TASK GOAL - What is needed is an exact copy of the lines in the entries below from the one holding "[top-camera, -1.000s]" through the one holding "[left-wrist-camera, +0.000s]", pictures excluded.

DATA FOR PROCESSING -
§ §
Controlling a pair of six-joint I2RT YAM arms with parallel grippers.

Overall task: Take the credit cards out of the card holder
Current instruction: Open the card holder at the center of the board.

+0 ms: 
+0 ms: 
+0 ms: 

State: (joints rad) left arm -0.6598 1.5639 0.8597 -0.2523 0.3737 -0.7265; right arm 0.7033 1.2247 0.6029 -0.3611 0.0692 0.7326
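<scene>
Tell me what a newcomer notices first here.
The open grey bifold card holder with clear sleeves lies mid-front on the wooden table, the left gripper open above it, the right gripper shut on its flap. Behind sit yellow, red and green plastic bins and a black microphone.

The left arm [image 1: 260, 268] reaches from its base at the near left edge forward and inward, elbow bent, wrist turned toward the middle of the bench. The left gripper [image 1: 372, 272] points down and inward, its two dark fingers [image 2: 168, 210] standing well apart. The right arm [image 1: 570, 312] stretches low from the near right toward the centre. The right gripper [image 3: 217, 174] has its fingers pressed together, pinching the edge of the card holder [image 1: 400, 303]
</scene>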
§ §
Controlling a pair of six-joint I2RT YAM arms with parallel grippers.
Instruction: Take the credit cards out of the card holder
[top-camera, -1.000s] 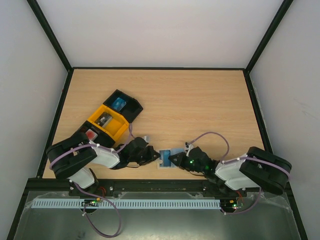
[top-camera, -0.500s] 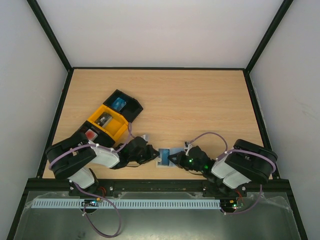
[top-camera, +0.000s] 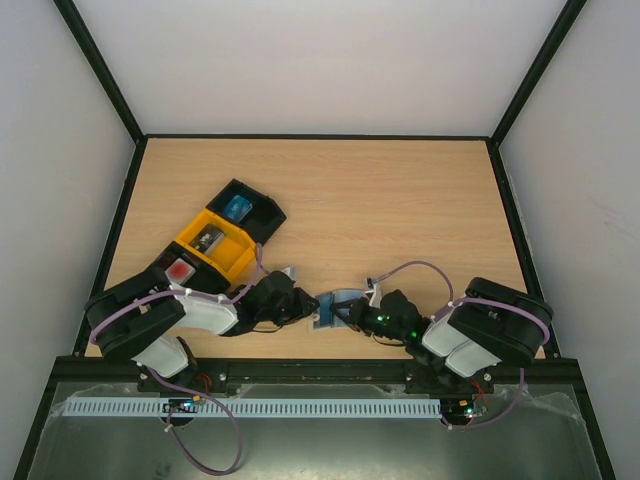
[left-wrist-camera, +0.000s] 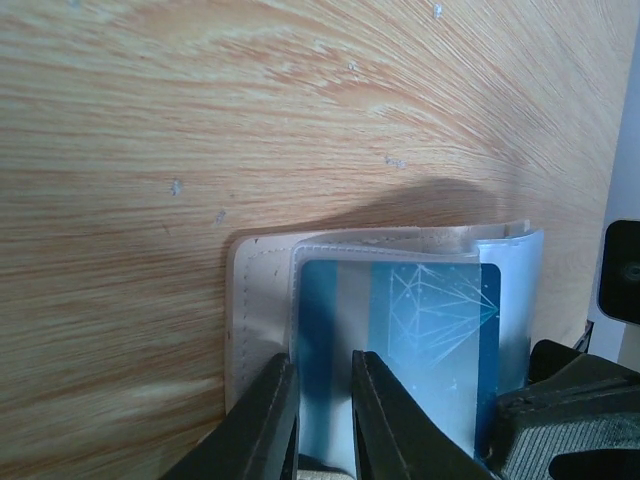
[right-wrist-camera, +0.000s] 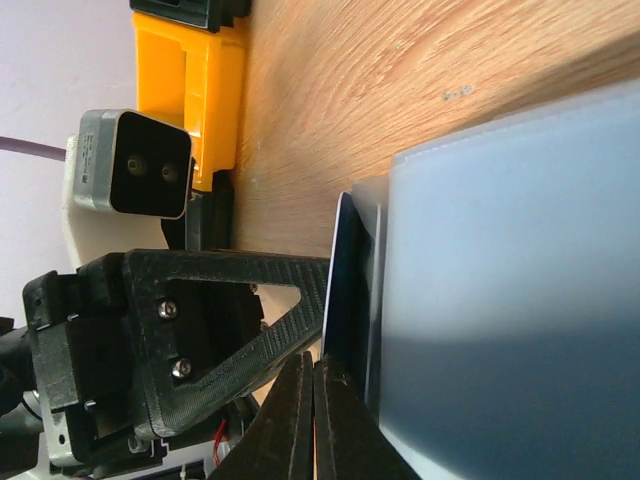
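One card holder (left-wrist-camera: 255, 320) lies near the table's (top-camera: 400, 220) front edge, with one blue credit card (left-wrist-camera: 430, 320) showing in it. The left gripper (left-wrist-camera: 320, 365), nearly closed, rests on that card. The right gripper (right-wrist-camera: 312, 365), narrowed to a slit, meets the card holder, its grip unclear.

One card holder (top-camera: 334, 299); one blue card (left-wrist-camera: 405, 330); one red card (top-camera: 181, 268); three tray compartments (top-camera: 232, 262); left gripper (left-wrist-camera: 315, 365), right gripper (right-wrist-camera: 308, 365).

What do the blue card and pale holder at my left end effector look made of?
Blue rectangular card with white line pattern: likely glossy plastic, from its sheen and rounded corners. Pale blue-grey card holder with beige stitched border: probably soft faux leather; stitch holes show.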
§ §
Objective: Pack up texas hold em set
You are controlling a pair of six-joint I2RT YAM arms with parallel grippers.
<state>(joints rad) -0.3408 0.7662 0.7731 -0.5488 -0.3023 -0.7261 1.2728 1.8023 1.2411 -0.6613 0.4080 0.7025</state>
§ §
SOLUTION FOR THIS EXERCISE -
[top-camera, -1.000s] 
[top-camera, -0.500s] 
[top-camera, +0.000s] 
[left-wrist-camera, +0.000s] 

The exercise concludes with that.